En cas de réponse positive, on veut y croire, ce qui est légitime. On se raccroche à cette bonne nouvelle (qui peut, hélas, être le résultat d’une erreur d’un voyant… quand ce dernier l’est réellement !).
Le temps passant, rien ne se produisant, on se tourne alors vers un autre praticien puis un autre encore, juste pour chercher à faire taire nos doutes et nos craintes qui nous déstabilisent.
Il y a tant de voyants qui ont pignon sur rue, tant de plateformes qu’on n’hésite pas à multiplier les consultations. Avoir accès à la voyance (ou un service prétendu comme tel, car l’univers de la voyance est aussi un monde où des personnes à l’honnêteté douteuse sévissent) est si facile. Nul besoin d’attendre un rendez-vous. Il suffit simplement de décrocher son téléphone. Un réflexe qui nous semble très salutaire quand on souffre… mais qui se monnaie au prix fort.
L’addiction à la voyance : une prison psychologique

Ce besoin d’être régulièrement rassuré enferme dans une souffrance psychologique dont il est difficile d’échapper.

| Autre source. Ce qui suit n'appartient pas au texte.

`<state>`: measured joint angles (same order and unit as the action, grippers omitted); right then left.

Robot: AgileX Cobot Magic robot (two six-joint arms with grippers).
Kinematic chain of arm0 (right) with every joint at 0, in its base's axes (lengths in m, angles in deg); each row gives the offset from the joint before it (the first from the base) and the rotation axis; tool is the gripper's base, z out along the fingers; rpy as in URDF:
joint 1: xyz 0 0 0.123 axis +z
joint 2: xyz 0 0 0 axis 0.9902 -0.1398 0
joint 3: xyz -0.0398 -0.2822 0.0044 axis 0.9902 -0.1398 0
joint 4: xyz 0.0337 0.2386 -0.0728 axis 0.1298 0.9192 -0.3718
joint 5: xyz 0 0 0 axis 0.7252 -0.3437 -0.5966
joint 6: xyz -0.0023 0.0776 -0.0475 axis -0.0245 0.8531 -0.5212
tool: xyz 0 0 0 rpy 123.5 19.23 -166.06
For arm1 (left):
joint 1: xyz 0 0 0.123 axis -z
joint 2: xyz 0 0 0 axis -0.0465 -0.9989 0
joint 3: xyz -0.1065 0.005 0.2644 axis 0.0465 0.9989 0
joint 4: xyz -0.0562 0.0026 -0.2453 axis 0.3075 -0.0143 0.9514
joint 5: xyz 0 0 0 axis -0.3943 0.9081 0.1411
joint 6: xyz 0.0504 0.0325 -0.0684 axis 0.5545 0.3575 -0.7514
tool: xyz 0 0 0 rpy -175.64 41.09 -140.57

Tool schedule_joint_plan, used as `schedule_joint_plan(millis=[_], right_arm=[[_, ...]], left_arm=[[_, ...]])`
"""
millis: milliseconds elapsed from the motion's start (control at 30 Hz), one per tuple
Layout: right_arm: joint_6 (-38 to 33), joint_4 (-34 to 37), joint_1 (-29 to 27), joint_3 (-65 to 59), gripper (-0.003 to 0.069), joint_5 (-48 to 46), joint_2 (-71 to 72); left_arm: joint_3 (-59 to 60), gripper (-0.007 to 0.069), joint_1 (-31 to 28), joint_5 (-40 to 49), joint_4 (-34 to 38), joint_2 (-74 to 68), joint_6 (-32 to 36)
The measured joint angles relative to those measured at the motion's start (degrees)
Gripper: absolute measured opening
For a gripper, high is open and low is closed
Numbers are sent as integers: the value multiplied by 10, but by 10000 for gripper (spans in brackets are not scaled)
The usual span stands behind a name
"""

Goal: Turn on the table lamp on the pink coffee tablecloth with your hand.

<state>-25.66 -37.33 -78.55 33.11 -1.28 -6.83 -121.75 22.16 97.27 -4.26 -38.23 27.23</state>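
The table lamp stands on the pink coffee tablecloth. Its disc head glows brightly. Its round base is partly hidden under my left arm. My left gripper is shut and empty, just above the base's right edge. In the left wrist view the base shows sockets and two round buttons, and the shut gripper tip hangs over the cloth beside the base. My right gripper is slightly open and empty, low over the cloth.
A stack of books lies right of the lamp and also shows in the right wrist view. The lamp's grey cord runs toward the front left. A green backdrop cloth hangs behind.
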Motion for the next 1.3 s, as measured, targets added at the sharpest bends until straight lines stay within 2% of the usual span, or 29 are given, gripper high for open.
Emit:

Ces consultations, que l’on peut comparer à autant de tentatives de panser nos plaies intérieures, sont bien évidemment sans effet sur le long terme. Tout juste parviennent-elles à calmer nos angoisses sur le moment.

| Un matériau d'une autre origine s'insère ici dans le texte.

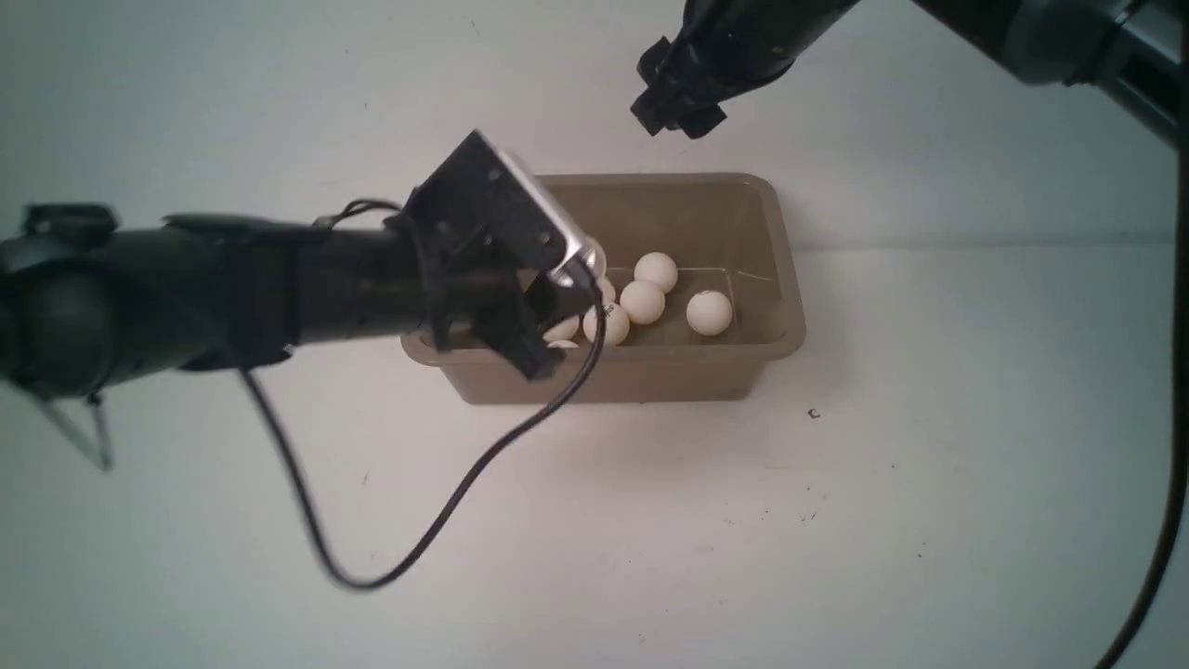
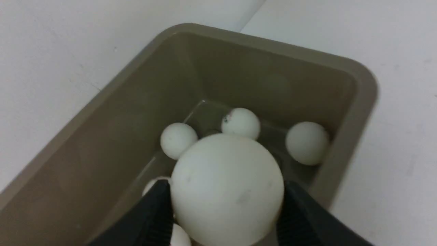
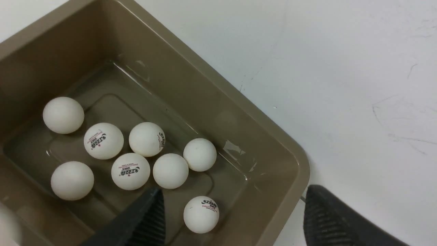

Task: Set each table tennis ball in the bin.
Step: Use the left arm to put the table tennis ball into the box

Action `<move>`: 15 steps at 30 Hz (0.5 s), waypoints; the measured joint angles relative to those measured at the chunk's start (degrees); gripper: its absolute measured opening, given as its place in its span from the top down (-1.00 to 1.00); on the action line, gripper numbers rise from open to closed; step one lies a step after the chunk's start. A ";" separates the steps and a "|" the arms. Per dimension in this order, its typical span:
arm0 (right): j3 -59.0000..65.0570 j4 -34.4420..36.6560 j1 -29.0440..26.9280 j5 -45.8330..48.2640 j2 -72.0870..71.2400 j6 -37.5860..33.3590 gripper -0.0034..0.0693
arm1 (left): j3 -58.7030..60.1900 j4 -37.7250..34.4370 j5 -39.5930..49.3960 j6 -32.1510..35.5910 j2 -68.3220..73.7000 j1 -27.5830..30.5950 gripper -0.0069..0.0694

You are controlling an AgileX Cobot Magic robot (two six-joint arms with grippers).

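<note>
Matte white balls (image 3: 103, 141) in a smooth, faintly glossy taupe bin (image 3: 218, 109) (probably plastic)

Taupe-brown rectangular bin (image 3: 283, 150) stands upright on the worktop (image 1: 836, 520), holding eight white table tennis balls (image 3: 170, 171) loose on its floor, while another ball (image 2: 227, 189) is above it.

Left side of bin (image 1: 650, 381) hidden behind left arm, front view; several table tennis balls (image 1: 563, 328) there only partly seen; left gripper (image 2: 225, 205) cut off by frame edge in wrist view, same for right gripper (image 3: 232, 218); blurred white shape at corner (image 3: 6, 222), can't ID.
</note>
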 joint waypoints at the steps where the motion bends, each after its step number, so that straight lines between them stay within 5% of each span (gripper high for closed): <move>1: 0.00 0.00 0.00 0.42 0.00 0.00 -0.46 | -2.76 -0.13 -0.35 0.00 2.79 -0.05 -0.10; 7: 0.00 0.05 0.00 1.64 0.00 0.18 -0.46 | -15.34 -0.39 -3.69 -4.42 14.84 -0.05 -0.10; 15: 0.00 0.05 0.00 1.59 -0.11 0.18 -0.46 | -17.15 -0.40 -4.85 -5.10 16.47 -0.05 -0.10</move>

Notre souffrance psychologique ne peut, en effet, trouver dans ses appels une réponse pour guérir.
Parler de sa dépendance à la voyance : une évidence… pas si évidente

On aurait besoin d’aide pour se sortir de cette dépendance, une oreille attentive des conseils…
Mais comment en parler autour de soi quand, bien souvent, on a honte de s’être laissé prendre au piège ? Comment confier à ses proches que l’on s’est tourné vers la voyance, au point de s’y perdre ? S’ouvrir sur son addiction à la voyance est, souvent, tout simplement impensable.